Pernod a refondu son SI pour bénéficier de processus métier homogènes, partagés par toute l'entreprise. ' Au départ, nous désirions faire communiquer notre nouveau progiciel logistique avec l'application utilisée pour calculer les droits sur les transports d'alcool, explique Vincent Bonnet. Cela nous a donné l'occasion de constater l'état de notre SI, entièrement constitué de silos applicatifs ; nous avions pas moins de six progiciels pour gérer l'ensemble du processus de commande : un pour les stocks, un pour la prise de commande, d'autres encore pour la facturation, les livraisons... ' Ces outils ayant fait leurs preuves, décision est prise de les interfacer au moyen d'une plate-forme centrale. ' Nous avons fait appel à Vistali, un intégrateur qui a commencé par nous faire décrire nos processus métier, notamment ce qu'était pour nous une commande. Puis, nous avons choisi BizTalk, l'EAI de Microsoft, dans lequel l'intégrateur a codé nos méthodes. Faute de connecteurs pour certaines applications anciennes, nous avons imaginé d'autres méthodes de dialogue avec BizTalk, basées par exemple sur des appels à des procédures stockées qui vont chercher les données métier. ' Pour Vincent Bonnet, le nouveau système constitue bien une AOS. ' Les progiciels ne communiquent pas directement entre eux, ils font circuler des processus. Nous pourrons, grâce à BizTalk, ajouter un nouveau progiciel pratiquement sans rien changer au système. Nous avons gagné en souplesse et en productivité. '

Pernod Ricard

Avis d'intégrateur : Marc Boullier (Vistali) : ' Une conception fonctionnelle des échanges applicatifs '

Les AOS sont-elles une évolution des EAI ?
Comme lors de la vague EAI du début 2000, il s'agit d'utiliser une technologie à base de processus pour masquer la complexité de l'architecture applicative. Cependant, à la différence de l'EAI, l'AOS introduit une conception fonctionnelle des échanges. Il ne s'agit plus de discuter avec SAP R/3, mais avec le domaine de la facturation.

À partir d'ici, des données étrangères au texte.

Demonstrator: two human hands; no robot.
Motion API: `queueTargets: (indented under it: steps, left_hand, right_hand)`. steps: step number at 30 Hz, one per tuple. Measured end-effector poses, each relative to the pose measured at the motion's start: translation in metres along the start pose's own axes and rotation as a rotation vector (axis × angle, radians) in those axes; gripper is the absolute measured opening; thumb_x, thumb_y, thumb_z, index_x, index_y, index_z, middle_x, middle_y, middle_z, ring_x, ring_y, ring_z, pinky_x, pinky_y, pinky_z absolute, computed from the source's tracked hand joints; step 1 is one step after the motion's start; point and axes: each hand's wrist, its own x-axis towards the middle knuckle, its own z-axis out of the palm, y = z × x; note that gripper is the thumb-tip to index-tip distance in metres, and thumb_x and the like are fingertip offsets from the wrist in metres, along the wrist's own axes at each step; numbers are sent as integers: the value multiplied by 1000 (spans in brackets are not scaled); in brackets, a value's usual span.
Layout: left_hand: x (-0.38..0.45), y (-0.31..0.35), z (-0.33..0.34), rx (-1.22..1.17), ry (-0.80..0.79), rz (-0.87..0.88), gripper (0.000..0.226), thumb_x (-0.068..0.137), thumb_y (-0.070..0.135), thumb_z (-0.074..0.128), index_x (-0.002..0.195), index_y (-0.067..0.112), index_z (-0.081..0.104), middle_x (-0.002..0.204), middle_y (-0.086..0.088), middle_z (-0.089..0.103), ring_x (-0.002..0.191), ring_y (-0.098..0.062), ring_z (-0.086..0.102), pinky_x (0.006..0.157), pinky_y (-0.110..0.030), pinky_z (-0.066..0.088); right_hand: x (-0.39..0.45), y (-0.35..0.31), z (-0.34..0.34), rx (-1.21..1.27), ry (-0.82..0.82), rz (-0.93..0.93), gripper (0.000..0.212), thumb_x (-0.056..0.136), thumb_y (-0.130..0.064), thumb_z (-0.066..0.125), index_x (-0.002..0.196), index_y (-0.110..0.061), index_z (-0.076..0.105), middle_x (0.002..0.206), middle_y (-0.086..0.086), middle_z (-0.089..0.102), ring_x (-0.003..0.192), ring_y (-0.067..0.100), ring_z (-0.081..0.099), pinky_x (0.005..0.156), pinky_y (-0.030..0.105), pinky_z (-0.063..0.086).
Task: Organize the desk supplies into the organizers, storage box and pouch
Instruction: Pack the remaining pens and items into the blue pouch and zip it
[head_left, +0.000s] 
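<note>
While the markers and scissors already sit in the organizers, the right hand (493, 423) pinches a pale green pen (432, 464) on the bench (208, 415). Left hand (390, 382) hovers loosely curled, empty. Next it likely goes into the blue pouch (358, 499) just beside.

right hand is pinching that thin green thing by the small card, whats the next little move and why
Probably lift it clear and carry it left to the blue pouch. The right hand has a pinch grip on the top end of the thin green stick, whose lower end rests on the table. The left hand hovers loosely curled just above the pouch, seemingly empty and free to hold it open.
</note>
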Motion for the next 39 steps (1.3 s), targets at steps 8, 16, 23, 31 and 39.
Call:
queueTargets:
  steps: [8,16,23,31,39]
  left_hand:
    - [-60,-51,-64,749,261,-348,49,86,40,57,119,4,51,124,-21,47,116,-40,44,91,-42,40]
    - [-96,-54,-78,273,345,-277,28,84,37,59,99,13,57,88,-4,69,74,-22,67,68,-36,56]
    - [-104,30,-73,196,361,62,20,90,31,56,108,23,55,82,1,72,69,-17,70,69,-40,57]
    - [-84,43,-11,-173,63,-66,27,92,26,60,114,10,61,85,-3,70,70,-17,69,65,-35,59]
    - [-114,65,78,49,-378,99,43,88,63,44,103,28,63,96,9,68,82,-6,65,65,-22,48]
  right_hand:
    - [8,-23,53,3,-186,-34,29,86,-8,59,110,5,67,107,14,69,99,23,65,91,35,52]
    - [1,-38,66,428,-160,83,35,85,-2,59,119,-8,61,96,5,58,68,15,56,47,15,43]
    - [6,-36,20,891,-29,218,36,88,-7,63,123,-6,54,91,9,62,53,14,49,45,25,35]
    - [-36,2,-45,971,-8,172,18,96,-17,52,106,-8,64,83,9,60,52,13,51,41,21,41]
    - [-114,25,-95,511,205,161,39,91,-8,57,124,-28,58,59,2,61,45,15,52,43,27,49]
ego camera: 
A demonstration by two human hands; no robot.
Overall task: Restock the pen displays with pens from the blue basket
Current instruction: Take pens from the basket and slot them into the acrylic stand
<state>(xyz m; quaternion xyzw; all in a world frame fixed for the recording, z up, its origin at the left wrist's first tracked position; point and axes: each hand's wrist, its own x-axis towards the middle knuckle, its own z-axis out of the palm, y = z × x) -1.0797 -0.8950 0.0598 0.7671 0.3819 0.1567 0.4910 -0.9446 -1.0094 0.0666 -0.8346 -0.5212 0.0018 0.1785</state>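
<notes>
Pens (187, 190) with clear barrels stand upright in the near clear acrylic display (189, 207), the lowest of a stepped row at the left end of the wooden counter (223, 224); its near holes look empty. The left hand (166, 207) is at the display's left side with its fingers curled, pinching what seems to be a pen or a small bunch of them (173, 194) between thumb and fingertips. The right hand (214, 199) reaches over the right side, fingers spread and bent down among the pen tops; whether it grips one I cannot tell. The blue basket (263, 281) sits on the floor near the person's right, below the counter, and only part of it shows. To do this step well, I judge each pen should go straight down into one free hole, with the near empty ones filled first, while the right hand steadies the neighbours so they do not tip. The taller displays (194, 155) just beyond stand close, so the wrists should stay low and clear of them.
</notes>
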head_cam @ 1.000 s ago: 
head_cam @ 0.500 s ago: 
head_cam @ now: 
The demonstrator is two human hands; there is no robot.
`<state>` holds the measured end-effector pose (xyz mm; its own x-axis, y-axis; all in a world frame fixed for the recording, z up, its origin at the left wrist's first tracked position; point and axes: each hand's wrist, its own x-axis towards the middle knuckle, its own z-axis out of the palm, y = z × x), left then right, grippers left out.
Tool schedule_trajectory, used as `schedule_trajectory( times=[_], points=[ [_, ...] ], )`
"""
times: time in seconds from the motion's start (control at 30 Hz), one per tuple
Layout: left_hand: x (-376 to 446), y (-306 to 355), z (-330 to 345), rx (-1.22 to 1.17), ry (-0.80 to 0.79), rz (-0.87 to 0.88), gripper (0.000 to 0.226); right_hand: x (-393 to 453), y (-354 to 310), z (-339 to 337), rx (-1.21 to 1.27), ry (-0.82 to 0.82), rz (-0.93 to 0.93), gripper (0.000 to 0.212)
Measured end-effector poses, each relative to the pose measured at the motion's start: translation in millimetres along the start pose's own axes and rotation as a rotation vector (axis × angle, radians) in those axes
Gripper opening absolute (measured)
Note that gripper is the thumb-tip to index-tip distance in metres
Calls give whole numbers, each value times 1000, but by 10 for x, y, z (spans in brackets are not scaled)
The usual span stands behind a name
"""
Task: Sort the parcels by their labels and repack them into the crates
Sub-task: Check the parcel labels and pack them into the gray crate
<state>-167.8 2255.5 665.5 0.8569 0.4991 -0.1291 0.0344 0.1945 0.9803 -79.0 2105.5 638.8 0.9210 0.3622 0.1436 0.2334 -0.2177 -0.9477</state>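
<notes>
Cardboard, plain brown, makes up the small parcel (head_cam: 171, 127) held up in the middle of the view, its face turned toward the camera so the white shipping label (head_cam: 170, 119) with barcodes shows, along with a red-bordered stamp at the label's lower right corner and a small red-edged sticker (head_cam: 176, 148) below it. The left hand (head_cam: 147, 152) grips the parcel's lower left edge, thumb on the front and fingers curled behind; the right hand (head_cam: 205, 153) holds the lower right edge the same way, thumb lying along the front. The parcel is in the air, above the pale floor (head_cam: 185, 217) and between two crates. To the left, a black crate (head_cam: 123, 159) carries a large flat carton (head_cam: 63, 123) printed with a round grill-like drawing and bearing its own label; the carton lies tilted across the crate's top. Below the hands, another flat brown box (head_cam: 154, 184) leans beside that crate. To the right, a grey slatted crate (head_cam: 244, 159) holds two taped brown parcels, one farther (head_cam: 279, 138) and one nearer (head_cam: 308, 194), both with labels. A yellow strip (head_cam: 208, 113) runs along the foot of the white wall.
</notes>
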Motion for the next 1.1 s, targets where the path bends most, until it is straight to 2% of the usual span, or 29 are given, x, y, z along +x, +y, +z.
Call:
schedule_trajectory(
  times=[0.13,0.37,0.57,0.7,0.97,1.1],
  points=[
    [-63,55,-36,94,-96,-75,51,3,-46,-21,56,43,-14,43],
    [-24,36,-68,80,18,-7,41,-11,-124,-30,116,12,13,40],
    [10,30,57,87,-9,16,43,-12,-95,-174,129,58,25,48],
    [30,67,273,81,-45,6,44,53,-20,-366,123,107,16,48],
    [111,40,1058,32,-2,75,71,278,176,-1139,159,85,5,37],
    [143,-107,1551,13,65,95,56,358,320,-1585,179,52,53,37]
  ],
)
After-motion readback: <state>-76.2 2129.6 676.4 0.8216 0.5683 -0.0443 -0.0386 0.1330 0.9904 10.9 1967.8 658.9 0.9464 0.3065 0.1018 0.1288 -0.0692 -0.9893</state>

L'architecture des EAI a-t-elle évolué ?
Oui. Le moteur central a tendance à disparaître au profit de run-time placés sur les serveurs applicatifs, reliés par un ESB qui prend en charge le routage des messages. Les règles de sécurité, en revanche, comme les métadonnées, doivent être centralisées.

Assiste-t-on à l'arrivée de services vraiment réutilisables ?
Absolument. Il faut cependant respecter les standards XML et Soap. Il y a plus de 78 spécifications sur les services Web. Certaines sont utilisées aujourd'hui par les différents éditeurs du marché. On ne connaît pas leur niveau de maturité, WS-Security commence seulement à s'affirmer. Mieux vaut employer WS-Basic, la première spécification à la base des services Web.